Romancing Melodrama and the Ridiculous

You may wonder why some writers produce work that could only be described as genius versus other writers, who may have the mechanics down, but their story is either silly, melodramatic or ridiculous. I receive a lot of submissions where the story is mostly melodramatic and ridiculous. The summary of your manuscript (unless you're deliberately trying to be dramatic -- only in a ridiculous way) should not read like the last episode of the Young and the Restless. Now one caveat: maybe you want to be a soap writer, and there is absolutely nothing wrong with that if that's your goal, but if you truly want to be a dramatic fiction writer, watch out. You are teetering on a fine line between melodrama and art. If you read your book's summary and it does sound like the last episode of Days of Our Lives, don't submit it.
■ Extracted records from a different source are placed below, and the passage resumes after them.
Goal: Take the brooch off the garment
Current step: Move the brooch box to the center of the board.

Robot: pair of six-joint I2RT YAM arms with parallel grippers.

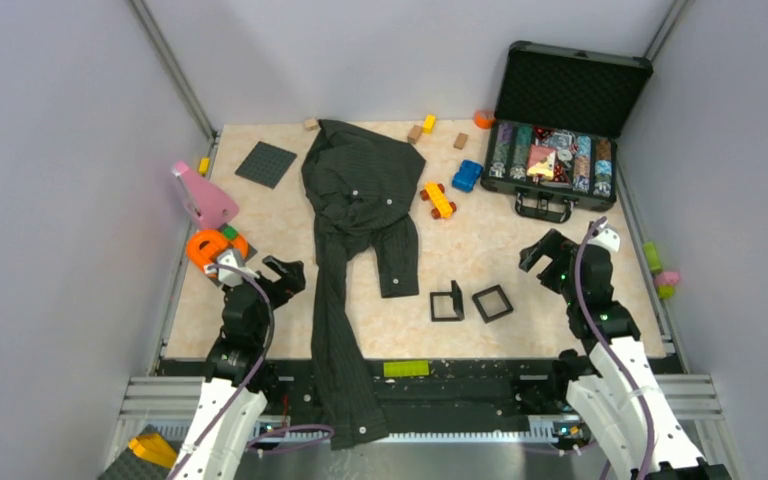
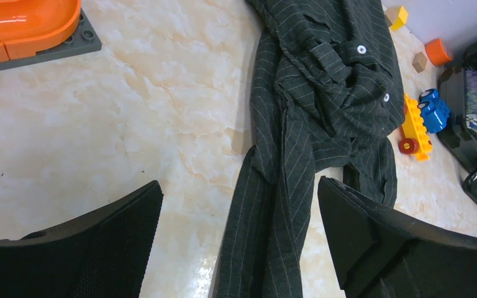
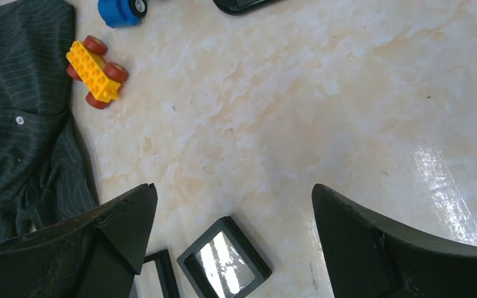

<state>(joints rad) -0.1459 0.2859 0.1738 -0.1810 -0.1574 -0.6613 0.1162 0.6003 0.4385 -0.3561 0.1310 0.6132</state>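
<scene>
Okay so both arms are just hovering with nothing in them. The left gripper (image 2: 239,186) has its jaws spread as wide as they go, and in its wrist view one long sleeve of the garment (image 2: 323,81) runs right down through the gap between the two fingers. The bunched-up body of the shirt, white buttons showing, sits further out ahead of the jaws and a bit toward the right-hand finger. An orange piece (image 2: 25,25) is way off ahead of the other finger.

The right gripper (image 3: 233,189) is the same story, jaws fully apart and holding nothing. A black square box (image 3: 225,257) lies on the table under the gap, closer to the finger on the left of that view, and a second box (image 3: 158,273) peeks out right beside that finger. The shirt is off past that same finger, well outside the jaws, with a yellow toy car (image 3: 95,68) just beside its edge, ahead of the opening.

From the top camera the shirt stretches between the two arms, nearer the left one, its lower sleeve hanging over the near table edge.

The brooch? Honestly can't make it out in any view, too small or tucked into the folds.
</scene>
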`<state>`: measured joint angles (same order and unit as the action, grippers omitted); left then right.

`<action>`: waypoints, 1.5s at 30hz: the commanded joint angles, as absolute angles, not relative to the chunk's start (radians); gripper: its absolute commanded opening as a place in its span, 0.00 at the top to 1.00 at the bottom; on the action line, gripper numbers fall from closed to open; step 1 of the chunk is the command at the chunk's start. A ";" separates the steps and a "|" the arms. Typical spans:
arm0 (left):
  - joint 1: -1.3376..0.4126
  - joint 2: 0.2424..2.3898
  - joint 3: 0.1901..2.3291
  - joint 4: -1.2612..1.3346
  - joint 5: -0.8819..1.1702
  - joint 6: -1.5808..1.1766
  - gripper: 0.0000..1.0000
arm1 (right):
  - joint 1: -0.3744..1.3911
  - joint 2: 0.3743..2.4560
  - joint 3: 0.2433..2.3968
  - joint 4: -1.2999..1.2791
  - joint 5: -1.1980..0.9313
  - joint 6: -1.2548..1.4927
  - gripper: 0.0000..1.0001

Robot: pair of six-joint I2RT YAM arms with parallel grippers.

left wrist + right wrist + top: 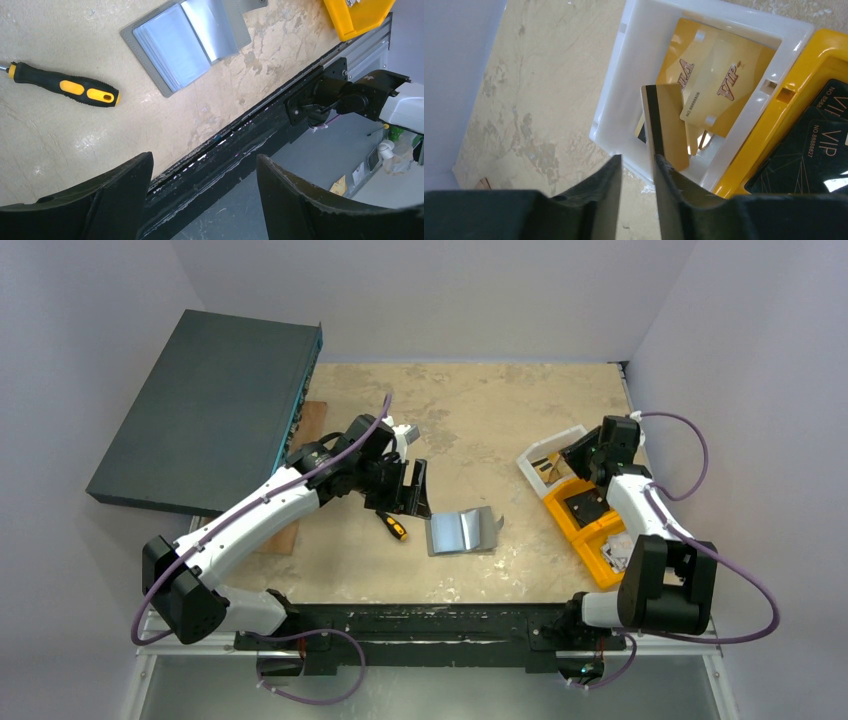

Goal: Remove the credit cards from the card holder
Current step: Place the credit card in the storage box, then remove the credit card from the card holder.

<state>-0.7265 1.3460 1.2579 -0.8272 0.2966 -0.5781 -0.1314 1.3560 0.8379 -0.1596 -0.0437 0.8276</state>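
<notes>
The card holder [463,532] lies open and flat near the table's front middle, grey outside and pale blue-grey inside [185,45]. My left gripper [418,490] hovers just left of it, open and empty [202,157]. My right gripper [578,452] is over a white tray [624,65] at the right. Its jaws [638,159] stand a little apart. A gold credit card [666,125] with a black stripe stands on edge against the right finger, its far end down in the tray. Other gold VIP cards [724,85] lie in the tray.
A black-and-yellow screwdriver [392,525] lies left of the card holder. Orange bins [590,530] with black VIP cards [819,150] adjoin the tray. A large dark flat box [210,410] leans at the back left over a wooden board [310,425].
</notes>
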 commanded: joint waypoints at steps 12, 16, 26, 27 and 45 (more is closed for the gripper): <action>-0.719 1.362 1.241 -0.749 0.285 -0.599 0.24 | -0.112 1.243 0.931 -0.224 -0.116 0.732 0.27; -0.713 1.368 1.229 -0.732 0.277 -0.617 0.24 | -0.052 1.189 0.932 -0.258 -0.109 0.710 0.17; -0.698 1.389 1.183 -0.719 0.251 -0.656 0.24 | 0.390 1.100 0.877 -0.303 -0.022 0.756 0.10; -0.697 1.393 1.178 -0.718 0.256 -0.658 0.24 | 0.434 1.107 0.872 -0.305 -0.016 0.754 0.11; -0.673 1.385 1.042 -0.625 0.242 -0.731 0.24 | 0.789 1.329 0.800 -0.287 0.104 0.683 0.44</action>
<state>-0.6807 1.4059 1.0645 -0.6891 0.2558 -0.6952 0.7654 1.3006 0.7963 -0.3149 0.0040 0.7166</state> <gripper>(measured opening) 0.756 0.570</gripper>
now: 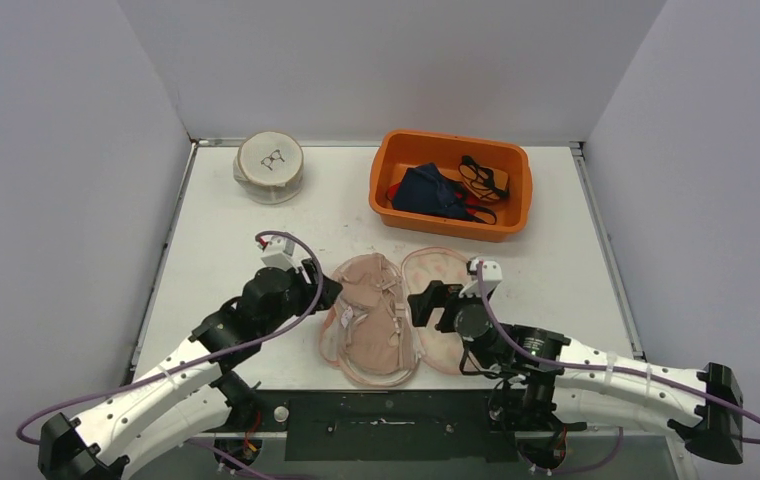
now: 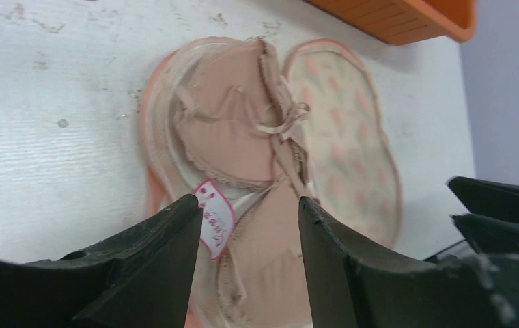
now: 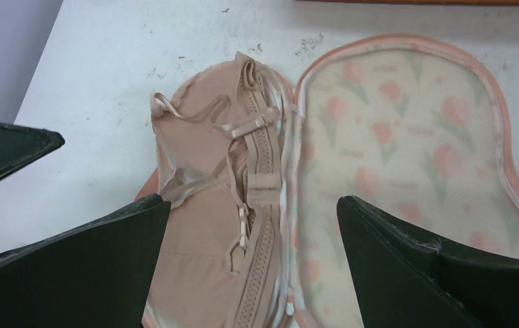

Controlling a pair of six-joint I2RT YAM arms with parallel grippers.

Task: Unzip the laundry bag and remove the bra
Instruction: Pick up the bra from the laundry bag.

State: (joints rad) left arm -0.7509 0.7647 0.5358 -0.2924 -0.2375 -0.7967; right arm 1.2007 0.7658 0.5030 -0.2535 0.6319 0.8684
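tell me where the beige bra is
Top view: the beige fabric bra lies front-centre, on the left half of the open pink floral mesh laundry bag, nearer than the orange plastic bin.

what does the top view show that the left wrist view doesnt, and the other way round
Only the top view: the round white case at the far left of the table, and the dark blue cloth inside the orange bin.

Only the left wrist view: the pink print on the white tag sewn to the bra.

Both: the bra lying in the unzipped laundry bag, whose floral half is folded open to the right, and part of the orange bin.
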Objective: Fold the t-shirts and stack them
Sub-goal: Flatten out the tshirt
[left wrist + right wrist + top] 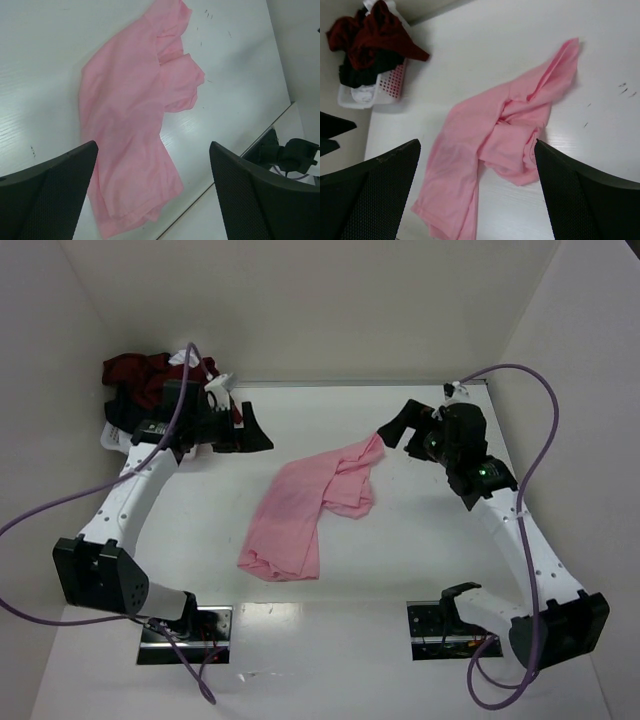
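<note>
A light pink t-shirt [300,505] lies crumpled in a long diagonal strip in the middle of the white table; it also shows in the left wrist view [135,115] and in the right wrist view [495,140]. My left gripper [250,430] is open and empty, above the table left of the shirt's far end. My right gripper [395,430] is open and empty, just right of the shirt's far tip. Dark red [140,372], black and white shirts are heaped in a basket at the far left, also seen in the right wrist view [370,35].
The small white plastic basket [385,90] stands in the far left corner against the wall. White walls close the table on the left, back and right. Purple cables [545,440] loop beside both arms. Two metal base plates [185,632] sit at the near edge.
</note>
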`<state>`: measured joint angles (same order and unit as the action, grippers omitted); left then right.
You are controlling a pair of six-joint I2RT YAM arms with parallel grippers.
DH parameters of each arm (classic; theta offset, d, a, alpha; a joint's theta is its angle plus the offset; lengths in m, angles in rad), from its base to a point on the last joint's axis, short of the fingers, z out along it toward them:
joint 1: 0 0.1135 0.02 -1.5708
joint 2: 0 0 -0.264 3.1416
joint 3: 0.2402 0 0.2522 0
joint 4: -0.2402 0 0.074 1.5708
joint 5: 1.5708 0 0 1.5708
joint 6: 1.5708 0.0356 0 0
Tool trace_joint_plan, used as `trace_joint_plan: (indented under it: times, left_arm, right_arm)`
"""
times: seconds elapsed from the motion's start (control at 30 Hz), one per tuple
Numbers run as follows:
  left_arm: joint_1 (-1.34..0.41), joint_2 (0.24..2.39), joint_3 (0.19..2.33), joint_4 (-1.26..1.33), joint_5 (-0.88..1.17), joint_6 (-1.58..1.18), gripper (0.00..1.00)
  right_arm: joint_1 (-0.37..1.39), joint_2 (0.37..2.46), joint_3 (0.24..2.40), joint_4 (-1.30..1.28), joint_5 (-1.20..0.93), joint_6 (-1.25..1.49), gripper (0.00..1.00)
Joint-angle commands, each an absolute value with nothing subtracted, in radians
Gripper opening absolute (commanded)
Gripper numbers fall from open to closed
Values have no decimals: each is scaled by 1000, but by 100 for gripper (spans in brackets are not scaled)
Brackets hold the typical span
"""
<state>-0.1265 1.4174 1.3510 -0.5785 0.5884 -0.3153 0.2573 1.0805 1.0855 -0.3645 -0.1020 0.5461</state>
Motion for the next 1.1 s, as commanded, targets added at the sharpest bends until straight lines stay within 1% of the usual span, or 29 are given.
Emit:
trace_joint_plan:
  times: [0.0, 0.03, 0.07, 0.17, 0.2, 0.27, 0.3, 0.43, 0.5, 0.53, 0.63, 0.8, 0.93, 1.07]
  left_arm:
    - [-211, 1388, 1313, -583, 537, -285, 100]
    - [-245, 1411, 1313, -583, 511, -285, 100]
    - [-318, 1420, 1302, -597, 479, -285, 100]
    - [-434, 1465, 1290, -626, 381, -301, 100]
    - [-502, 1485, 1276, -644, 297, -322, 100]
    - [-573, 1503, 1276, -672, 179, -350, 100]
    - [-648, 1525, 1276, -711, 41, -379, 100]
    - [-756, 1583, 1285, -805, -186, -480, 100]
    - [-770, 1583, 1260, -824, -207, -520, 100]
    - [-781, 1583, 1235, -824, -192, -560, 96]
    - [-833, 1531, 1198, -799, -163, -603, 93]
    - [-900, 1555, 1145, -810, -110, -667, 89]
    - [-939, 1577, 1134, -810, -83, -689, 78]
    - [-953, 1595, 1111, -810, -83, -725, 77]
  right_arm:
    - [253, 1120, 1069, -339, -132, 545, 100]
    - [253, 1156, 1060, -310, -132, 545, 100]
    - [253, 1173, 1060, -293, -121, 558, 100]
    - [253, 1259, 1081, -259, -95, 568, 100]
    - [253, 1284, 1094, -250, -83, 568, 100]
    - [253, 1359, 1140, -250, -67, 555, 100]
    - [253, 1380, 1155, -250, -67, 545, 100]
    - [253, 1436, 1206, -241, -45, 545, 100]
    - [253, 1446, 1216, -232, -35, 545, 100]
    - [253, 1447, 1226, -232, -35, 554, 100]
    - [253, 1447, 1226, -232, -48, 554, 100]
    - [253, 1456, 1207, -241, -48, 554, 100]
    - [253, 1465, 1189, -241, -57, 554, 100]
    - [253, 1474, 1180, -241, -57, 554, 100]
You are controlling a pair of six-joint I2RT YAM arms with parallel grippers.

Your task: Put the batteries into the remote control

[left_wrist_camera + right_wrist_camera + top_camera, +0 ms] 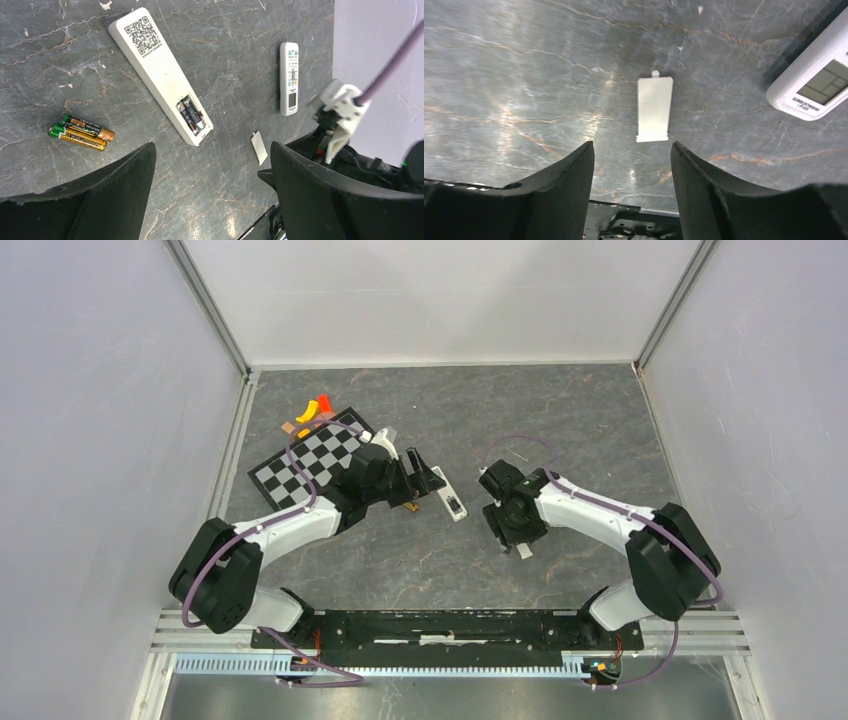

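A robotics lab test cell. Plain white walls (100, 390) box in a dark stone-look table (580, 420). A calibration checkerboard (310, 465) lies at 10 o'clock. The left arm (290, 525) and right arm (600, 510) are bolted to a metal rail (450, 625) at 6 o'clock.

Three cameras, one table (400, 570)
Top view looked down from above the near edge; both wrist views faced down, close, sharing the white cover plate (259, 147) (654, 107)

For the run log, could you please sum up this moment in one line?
left claw: open, empty | right claw: open, empty | battery cover: on table | face-down remote: bay open, two cells inside | loose batteries: beside it
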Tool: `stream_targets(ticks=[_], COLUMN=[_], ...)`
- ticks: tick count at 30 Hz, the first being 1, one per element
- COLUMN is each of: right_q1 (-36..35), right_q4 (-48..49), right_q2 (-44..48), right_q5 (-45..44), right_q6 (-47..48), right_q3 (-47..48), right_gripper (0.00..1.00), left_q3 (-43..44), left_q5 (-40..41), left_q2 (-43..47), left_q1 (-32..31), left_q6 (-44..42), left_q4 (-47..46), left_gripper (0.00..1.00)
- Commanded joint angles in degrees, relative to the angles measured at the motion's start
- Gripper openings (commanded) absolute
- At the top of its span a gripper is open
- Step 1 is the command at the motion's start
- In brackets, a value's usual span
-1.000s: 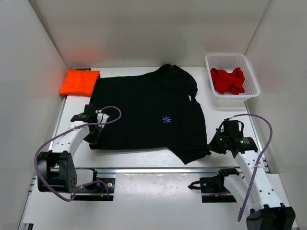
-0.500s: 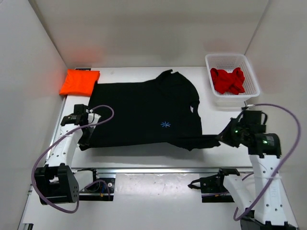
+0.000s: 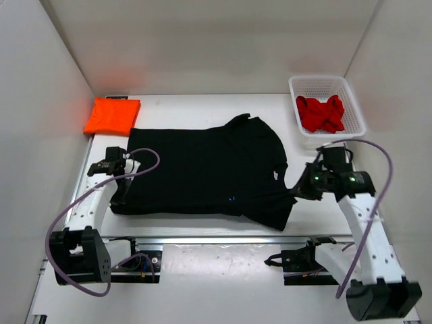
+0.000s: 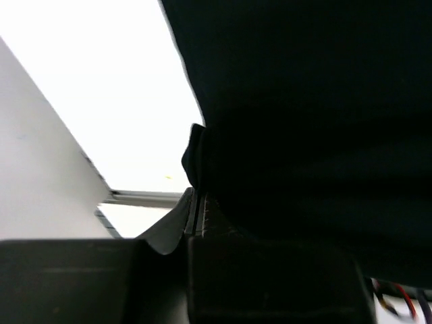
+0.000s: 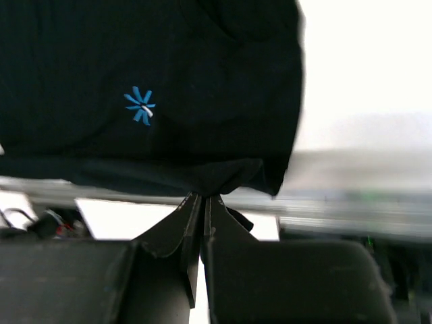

Your drama needs to have drama, of course, in it, but something along the lines of: Sally met the love of her life when she was 12, but the stars would not align for them until her 50th birthday, because an alien got her pregnant, she thought she loved the alien, they started fighting, and she divorced the alien after five alien-human hybrids were born. Do you see how this stretches the limit of my ability to suspend my disbelief? And it fits two of my criteria for bad literature: melodramatic AND ridiculous. Of course, you can write that book and it could go on to win a Pulitzer Prize, but it had better be written like you're the next J.K. Rowling, and the synopsis has to build the case for why this book is so good and not just silly and ridiculous.